A double helix of opposite charges to form channels with unique CO2 selectivity and dynamics

Abstract

Porous molecular materials represent a new front in the endeavor to achieve high-performance sorptive properties and gas transport. Self-assembly of polyfunctional molecules containing multiple charges, namely, tetrahedral tetra-sulfonate anions and bifunctional linear cations, resulted in a permanently porous crystalline material exhibiting tailored sub-nanometer channels with double helices of electrostatic charges that governed the association and transport of CO₂ molecules. The charged channels were consolidated by robust hydrogen bonds. Guest recognition by electrostatic interactions remind us of the role played by the dipolar helical channels in regulatory biological membranes.
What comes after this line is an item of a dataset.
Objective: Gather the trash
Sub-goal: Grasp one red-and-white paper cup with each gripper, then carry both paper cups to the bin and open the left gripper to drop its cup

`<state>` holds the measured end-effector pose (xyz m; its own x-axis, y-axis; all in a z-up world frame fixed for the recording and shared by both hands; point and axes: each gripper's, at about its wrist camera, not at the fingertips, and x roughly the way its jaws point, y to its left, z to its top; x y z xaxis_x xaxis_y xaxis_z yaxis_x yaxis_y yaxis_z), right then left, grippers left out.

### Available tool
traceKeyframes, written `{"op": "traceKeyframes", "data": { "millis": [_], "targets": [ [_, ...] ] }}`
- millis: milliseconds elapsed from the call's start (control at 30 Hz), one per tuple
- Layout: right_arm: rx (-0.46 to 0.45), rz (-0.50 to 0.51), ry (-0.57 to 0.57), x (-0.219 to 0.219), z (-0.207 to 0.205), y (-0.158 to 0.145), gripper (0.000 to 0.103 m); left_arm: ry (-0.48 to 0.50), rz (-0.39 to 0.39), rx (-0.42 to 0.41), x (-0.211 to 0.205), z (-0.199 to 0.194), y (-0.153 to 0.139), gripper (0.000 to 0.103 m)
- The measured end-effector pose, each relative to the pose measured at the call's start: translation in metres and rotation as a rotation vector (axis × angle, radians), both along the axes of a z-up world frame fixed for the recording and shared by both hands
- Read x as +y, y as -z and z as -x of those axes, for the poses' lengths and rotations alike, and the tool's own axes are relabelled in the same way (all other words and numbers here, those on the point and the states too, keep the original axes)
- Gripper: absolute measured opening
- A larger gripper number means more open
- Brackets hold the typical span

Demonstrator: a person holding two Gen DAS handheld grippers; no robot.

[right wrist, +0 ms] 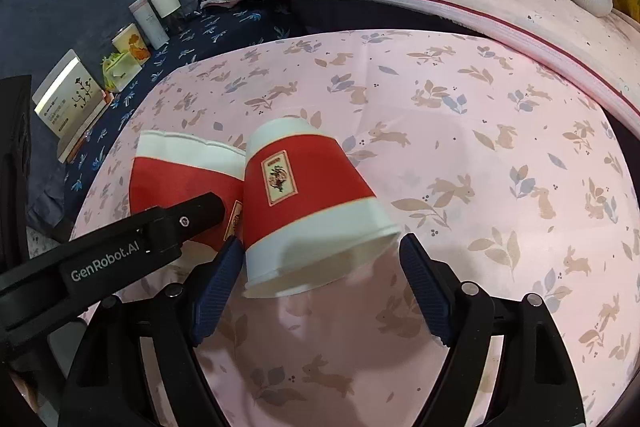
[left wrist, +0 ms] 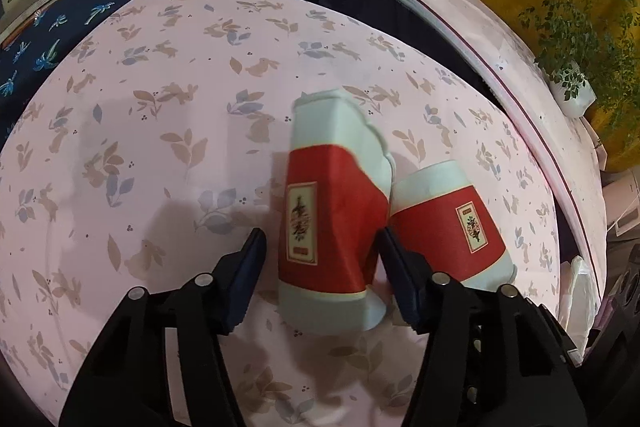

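Two red-and-white paper cups lie on their sides, touching, on a counter covered by a pink rabbit-print cloth [left wrist: 160, 107]. The crushed cup [left wrist: 336, 211] sits between the fingers of the left gripper [left wrist: 320, 247], jaws wide apart; the right pad appears to touch the cup wall, the left pad stands just clear, so no firm hold is evident. The intact cup [right wrist: 312, 203] lies tilted with its mouth toward the right wrist camera, between the fingers of the right gripper [right wrist: 320, 259]; jaws are wide, the left pad is at or very near the cup, the right pad apart from it. In the right wrist view the left gripper's arm crosses the crushed cup. Boxes and jars [right wrist: 156, 15] line a dark blue cloth behind.
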<state>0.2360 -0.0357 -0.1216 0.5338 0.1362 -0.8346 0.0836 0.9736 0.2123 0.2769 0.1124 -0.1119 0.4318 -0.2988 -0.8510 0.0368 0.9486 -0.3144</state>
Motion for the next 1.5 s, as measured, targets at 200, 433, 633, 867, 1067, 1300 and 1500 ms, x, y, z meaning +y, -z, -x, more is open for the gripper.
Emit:
{"op": "traceKeyframes", "data": {
  "millis": [200, 433, 633, 867, 1067, 1300, 1500],
  "targets": [
    [-0.014, -0.026, 0.007, -0.001, 0.003, 0.0, 0.051, 0.013, 0.003, -0.012, -0.001, 0.003, -0.005, 0.042],
    [-0.052, -0.009, 0.004, -0.007, 0.017, -0.018, 0.046, 0.019, -0.016, -0.051, -0.007, 0.014, -0.023, 0.042],
    [-0.085, -0.002, 0.023, -0.021, 0.035, -0.04, 0.033, 0.041, -0.028, -0.091, -0.024, 0.03, -0.046, 0.042],
    [-0.126, -0.008, 0.062, -0.045, 0.066, -0.063, 0.032, 0.082, -0.037, -0.13, -0.053, 0.057, -0.07, 0.042],
    [-0.171, 0.008, 0.105, -0.074, 0.096, -0.087, 0.032, 0.136, -0.052, -0.165, -0.088, 0.081, -0.088, 0.042],
    [-0.203, 0.021, 0.175, -0.116, 0.128, -0.105, 0.032, 0.205, -0.061, -0.194, -0.132, 0.107, -0.103, 0.042],
    [-0.224, 0.046, 0.225, -0.152, 0.156, -0.113, 0.032, 0.256, -0.065, -0.202, -0.17, 0.125, -0.107, 0.042]
  ]
}}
The systematic electrostatic sites provided the perfectly fitting loci of complementary charges in the channels that proved to be extremely selective with respect to N₂ (S = 690), a benchmark in the field of porous molecular materials. The unique screwing dynamics of CO₂ travelling along the ultramicropores with a step-wise reorientation mechanism was driven by specific host–guest interactions encountered along the helical track. The unusual dynamics with a single-file transport rate of more than 10⁶ steps per second and an energy barrier for the jump to the next site as low as 2.9 kcal mol⁻¹ was revealed unconventionally by complementing in situ¹³C NMR anisotropic line-shape analysis with DFT modelling of CO₂ diffusing in the crystal channels. The peculiar sorption performances and the extraordinary thermal stability up to 450 °C, combined with the ease of preparation and regeneration, highlight the perspective of applying these materials for selective removal of CO₂ from other gases.